The Time cover story was likely motivated -- at least in part -- by the case of Hannah Poling which received significant attention this spring. In March, CDC acknowledged that vaccines Poling had received had exacerbated an underlying genetic condition related to mitochondria (a cellular component) leading to symptoms resembling those of autism. The case has been viewed by proponents of the vaccine-autism link as a 'smoking gun,' but CDC officials and others have noted that Poling's diagnosis and condition are exceptional and do not speak to a more general connection between vaccines and autism.

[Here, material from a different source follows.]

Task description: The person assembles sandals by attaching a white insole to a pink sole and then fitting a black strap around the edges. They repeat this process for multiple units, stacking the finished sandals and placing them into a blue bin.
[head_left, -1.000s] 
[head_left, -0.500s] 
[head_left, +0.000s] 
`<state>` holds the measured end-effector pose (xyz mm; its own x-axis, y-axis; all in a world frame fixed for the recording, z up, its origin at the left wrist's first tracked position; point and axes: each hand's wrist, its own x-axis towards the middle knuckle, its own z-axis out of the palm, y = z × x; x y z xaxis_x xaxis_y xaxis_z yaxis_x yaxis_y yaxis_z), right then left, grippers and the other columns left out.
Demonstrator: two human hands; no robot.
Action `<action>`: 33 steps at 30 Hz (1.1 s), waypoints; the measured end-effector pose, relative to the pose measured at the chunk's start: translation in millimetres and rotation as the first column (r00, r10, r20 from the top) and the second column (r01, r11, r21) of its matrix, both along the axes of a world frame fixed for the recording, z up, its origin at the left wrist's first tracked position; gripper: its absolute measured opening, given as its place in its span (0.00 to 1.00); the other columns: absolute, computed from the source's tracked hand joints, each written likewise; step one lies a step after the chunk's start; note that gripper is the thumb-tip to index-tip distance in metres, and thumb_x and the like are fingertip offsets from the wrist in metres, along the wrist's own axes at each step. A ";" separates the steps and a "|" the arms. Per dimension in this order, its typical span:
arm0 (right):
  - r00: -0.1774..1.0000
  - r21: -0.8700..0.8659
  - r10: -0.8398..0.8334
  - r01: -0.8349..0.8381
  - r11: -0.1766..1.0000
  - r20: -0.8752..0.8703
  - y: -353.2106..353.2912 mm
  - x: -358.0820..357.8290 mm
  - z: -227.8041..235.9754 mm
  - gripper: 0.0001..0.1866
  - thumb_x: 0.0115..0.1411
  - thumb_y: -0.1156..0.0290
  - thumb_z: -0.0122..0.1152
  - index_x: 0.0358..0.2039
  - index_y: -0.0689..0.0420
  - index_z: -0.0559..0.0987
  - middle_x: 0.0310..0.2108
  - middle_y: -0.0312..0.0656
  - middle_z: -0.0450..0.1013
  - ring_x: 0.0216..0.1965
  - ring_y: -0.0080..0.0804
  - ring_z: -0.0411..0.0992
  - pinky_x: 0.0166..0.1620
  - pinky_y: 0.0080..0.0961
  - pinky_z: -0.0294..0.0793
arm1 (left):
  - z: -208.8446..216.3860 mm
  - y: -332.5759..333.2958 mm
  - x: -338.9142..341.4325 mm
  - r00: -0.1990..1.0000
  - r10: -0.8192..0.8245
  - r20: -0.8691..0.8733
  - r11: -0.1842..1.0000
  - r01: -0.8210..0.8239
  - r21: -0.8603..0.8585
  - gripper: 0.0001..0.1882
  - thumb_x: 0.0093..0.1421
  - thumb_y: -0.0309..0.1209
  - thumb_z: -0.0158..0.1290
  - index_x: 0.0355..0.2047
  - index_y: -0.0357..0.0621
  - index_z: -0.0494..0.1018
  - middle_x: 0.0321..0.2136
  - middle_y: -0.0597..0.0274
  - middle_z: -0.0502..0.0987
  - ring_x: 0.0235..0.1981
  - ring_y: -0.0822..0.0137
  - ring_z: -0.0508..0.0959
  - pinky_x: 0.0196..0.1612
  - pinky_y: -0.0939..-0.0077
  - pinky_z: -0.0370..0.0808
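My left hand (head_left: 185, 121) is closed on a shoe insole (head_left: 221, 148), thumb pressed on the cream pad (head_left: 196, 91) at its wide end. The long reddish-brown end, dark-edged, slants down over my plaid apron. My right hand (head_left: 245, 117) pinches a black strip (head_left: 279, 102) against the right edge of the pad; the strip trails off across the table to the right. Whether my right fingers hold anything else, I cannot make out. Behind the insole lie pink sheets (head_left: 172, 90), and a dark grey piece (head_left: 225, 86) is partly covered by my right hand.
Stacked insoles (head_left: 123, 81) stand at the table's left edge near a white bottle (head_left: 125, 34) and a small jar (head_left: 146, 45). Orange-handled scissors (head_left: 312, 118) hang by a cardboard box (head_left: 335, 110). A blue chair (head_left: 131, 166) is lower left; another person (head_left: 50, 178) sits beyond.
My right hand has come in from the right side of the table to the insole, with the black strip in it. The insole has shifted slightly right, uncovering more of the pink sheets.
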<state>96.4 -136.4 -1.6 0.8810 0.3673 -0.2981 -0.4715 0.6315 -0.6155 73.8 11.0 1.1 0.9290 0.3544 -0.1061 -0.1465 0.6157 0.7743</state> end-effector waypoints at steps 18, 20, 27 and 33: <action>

The case was the subject of a commentary in the New England Journal of Medicine last month by Paul Offit that focused on the confusion surrounding many aspects of the decision.

Finally, returning to exemptions and their consequences, the New York Times' Ethicist column -- an often light-hearted Q&A on ethical dilemmas -- featured this question last weekend:
"My daughter’s play group consists of children ranging in age from infancy to 4 years old. One mother revealed that she does not vaccinate her son. After much frank but cordial discussion and opinions from pediatricians — some thought she endangered our vaccinated kids; others did not — she felt pressured to leave the group. Did the group behave ethically?"
Based on pediatricians' opinions that the unvaccinated child did not pose a significant threat to her vaccinated playmates (a view that is not held by all in the medical community), 'The Ethicist' concludes that the other parents were wrong to exclude the unvaccinated child.